**Problem to work on:**
Match the word "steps". Return each line of the data below where it appears.

——————————

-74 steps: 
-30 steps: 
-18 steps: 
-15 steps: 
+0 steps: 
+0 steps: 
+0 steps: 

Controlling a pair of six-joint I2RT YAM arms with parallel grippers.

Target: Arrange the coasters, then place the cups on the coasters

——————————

**Your solution:**
-74 steps: 
-30 steps: 
-18 steps: 
-15 steps: 
+0 steps: 
+0 steps: 
+0 steps: 

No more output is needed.